## Exercise
Images are not part of the copy; transcribe all the data exactly.
--------
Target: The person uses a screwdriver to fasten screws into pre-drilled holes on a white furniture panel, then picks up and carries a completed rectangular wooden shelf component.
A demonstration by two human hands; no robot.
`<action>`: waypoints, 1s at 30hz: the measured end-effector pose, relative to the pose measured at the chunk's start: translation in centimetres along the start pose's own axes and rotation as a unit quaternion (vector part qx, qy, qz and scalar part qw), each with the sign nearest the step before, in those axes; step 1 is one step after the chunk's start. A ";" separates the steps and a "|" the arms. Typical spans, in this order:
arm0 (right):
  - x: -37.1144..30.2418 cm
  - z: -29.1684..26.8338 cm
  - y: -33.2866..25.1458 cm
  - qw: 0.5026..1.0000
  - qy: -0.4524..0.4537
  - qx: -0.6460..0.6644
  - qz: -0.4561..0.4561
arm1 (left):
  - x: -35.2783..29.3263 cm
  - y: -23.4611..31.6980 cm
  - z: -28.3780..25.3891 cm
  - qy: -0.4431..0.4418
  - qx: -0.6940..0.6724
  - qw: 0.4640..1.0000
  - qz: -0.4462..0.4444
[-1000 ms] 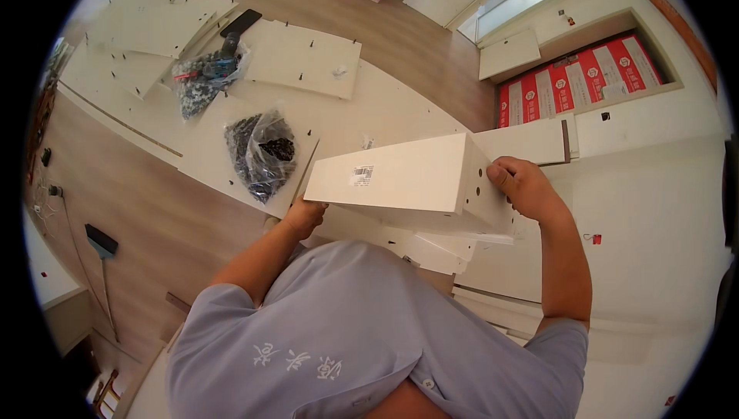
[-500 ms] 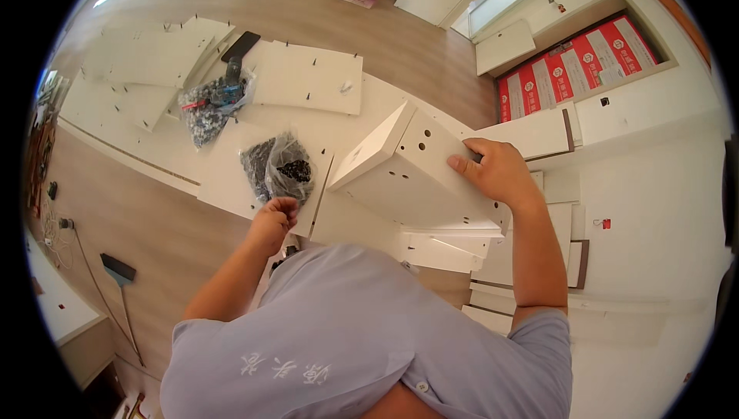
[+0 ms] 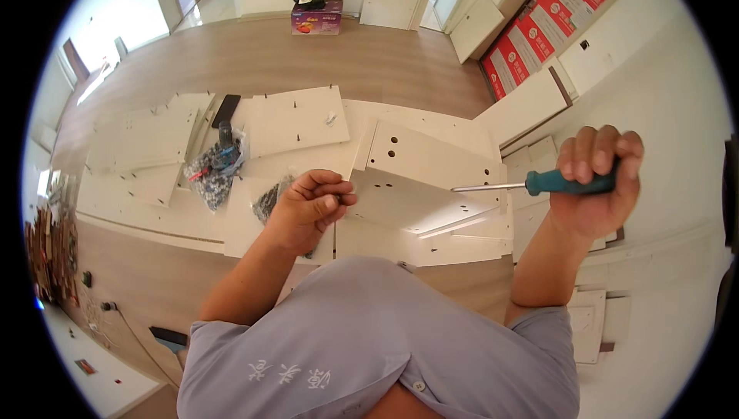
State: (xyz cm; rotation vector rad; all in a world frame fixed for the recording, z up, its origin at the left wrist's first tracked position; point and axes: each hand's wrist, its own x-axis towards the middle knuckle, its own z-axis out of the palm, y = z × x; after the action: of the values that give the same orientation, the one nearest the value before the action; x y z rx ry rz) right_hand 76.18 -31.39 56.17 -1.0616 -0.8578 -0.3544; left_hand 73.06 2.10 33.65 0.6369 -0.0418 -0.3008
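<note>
Fingers [image 3: 317, 179] of your left hand [image 3: 300, 210] are curled, thumb near the fingertips, in the head view just off the centre toward 9 o'clock. Something small and dark may sit between them, but you can't tell whether they pinch it.

Your right hand [image 3: 591, 215], at 3 o'clock, has its fingers wrapped around the teal handle of the screwdriver [image 3: 553, 181], whose shaft points toward 9 o'clock. That full-fist hold probably suits pushing and turning.

Toward 1 to 2 o'clock from the centre, the white box-shaped piece [image 3: 431, 156] rests on the white worktop [image 3: 423, 117], with its drilled holes facing you, likely for easy reach. Neither hand steadies it.

Near your left hand, toward 9 o'clock, lies a bag of dark fittings [image 3: 264, 203], perhaps kept close for picking from. Beyond it are a bag of grey fittings [image 3: 212, 180] and a drill [image 3: 225, 156]. A board with upright pegs [image 3: 299, 125] lies toward 11 o'clock, pegs up, presumably so they stay off the surface.

Your left hand and forearm hide much of the dark bag. The screwdriver's tip overlaps the box-shaped piece, but you can't tell whether they touch. Its far side and inside are hidden, and the dark rim cuts off the room's edges.
</note>
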 end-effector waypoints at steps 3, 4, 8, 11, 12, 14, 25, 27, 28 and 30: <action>-1.0 2.0 0.0 0.993 -0.006 0.113 -0.028 | 0.4 -0.7 1.8 -0.052 -0.011 0.998 -0.029; -1.2 2.5 0.1 0.989 -0.007 0.144 -0.029 | 0.5 -0.9 2.0 -0.072 -0.036 0.996 -0.041; -3.0 3.2 3.4 0.983 -0.017 0.177 -0.044 | 0.7 -1.5 3.4 -0.045 -0.060 0.994 -0.080; -3.5 3.4 4.9 0.988 -0.011 0.143 -0.057 | 0.7 -1.7 4.9 -0.005 -0.045 0.995 -0.094; -3.7 3.4 5.4 0.989 -0.015 0.136 -0.061 | 0.6 -1.7 5.4 0.003 -0.044 0.995 -0.095; -3.9 3.4 6.1 0.990 -0.024 0.122 -0.067 | 0.5 -1.6 6.0 -0.001 -0.055 0.995 -0.087; -3.2 4.5 7.3 0.976 -0.011 0.042 -0.213 | 2.7 0.3 9.6 0.048 -0.147 0.987 -0.045; -2.7 4.9 7.3 0.954 -0.098 -0.067 -0.276 | 3.3 0.8 9.6 0.053 -0.134 0.989 -0.018; -2.3 4.5 7.3 0.950 -0.098 -0.100 -0.278 | 3.8 1.1 9.3 0.036 -0.063 0.997 0.008; -1.2 3.2 7.4 0.940 -0.094 -0.168 -0.282 | 4.6 1.9 8.9 0.000 0.080 0.995 0.059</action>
State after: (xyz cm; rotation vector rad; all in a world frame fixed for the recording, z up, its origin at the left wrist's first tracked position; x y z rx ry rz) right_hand 78.70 -25.30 51.38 -1.1607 -1.3074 -0.9183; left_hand 76.83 -2.96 41.71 0.7900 -0.1032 -0.1834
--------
## Answer to this task
Target: The person uses a screwdriver to fasten screws into pre-drilled holes on a white furniture panel, then picks up and carries a completed rectangular wooden shelf component.
A demonstration by two human hands; no robot.
`<action>`: waypoints, 1s at 30hz: the measured end-effector pose, relative to the pose measured at the chunk's start: translation in centimetres along the start pose's own axes and rotation as a unit quaternion (vector part qx, qy, qz and scalar part qw), each with the sign nearest the step before, in those axes; step 1 is one step after the chunk's start. A ";" separates the steps and a "|" the arms. Typical spans, in this order:
arm0 (right):
  - x: -37.1144..30.2418 cm
  - z: -29.1684..26.8338 cm
  - y: -33.2866..25.1458 cm
  - qw: 0.5026..1.0000
  - qy: -0.4524..0.4537
  - qx: -0.6460..0.6644
  - qz: -0.4561..0.4561
arm1 (left):
  - x: -35.2783..29.3263 cm
  - y: -23.4611..31.6980 cm
  - z: -28.3780..25.3891 cm
  - qy: -0.4431..0.4418
  - qx: -0.6940..0.6724
  - qw: 0.4640..1.0000
  - qz: -0.4462..0.4444
[-1000 ms] 
[-500 ms] 
[+0 ms] 
State: (xyz cm; rotation vector rad; all in a world frame fixed for the recording, z up, its origin at the left wrist's first tracked position; point and axes: each hand's wrist, its own x-axis towards the middle knuckle, its own z-axis out of the palm, y = z × x; after the action: of the values that give the same orientation, the one nearest the value before the action; x y z rx ry rz) right_hand 76.18 -31.39 56.17 -1.0616 -0.8578 -0.3544; left_hand 73.06 2.10 33.65 0.6369 -0.0418 -0.3008
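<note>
Fingers [image 3: 317, 179] of your left hand [image 3: 300, 210] are curled, thumb near the fingertips, in the head view just off the centre toward 9 o'clock. Something small and dark may sit between them, but you can't tell whether they pinch it.

Your right hand [image 3: 591, 215], at 3 o'clock, has its fingers wrapped around the teal handle of the screwdriver [image 3: 553, 181], whose shaft points toward 9 o'clock. That full-fist hold probably suits pushing and turning.

Toward 1 to 2 o'clock from the centre, the white box-shaped piece [image 3: 431, 156] rests on the white worktop [image 3: 423, 117], with its drilled holes facing you, likely for easy reach. Neither hand steadies it.

Near your left hand, toward 9 o'clock, lies a bag of dark fittings [image 3: 264, 203], perhaps kept close for picking from. Beyond it are a bag of grey fittings [image 3: 212, 180] and a drill [image 3: 225, 156]. A board with upright pegs [image 3: 299, 125] lies toward 11 o'clock, pegs up, presumably so they stay off the surface.

Your left hand and forearm hide much of the dark bag. The screwdriver's tip overlaps the box-shaped piece, but you can't tell whether they touch. Its far side and inside are hidden, and the dark rim cuts off the room's edges.
</note>
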 end-effector waypoints at steps 3, 4, 8, 11, 12, 14, 25, 27, 28 and 30: <action>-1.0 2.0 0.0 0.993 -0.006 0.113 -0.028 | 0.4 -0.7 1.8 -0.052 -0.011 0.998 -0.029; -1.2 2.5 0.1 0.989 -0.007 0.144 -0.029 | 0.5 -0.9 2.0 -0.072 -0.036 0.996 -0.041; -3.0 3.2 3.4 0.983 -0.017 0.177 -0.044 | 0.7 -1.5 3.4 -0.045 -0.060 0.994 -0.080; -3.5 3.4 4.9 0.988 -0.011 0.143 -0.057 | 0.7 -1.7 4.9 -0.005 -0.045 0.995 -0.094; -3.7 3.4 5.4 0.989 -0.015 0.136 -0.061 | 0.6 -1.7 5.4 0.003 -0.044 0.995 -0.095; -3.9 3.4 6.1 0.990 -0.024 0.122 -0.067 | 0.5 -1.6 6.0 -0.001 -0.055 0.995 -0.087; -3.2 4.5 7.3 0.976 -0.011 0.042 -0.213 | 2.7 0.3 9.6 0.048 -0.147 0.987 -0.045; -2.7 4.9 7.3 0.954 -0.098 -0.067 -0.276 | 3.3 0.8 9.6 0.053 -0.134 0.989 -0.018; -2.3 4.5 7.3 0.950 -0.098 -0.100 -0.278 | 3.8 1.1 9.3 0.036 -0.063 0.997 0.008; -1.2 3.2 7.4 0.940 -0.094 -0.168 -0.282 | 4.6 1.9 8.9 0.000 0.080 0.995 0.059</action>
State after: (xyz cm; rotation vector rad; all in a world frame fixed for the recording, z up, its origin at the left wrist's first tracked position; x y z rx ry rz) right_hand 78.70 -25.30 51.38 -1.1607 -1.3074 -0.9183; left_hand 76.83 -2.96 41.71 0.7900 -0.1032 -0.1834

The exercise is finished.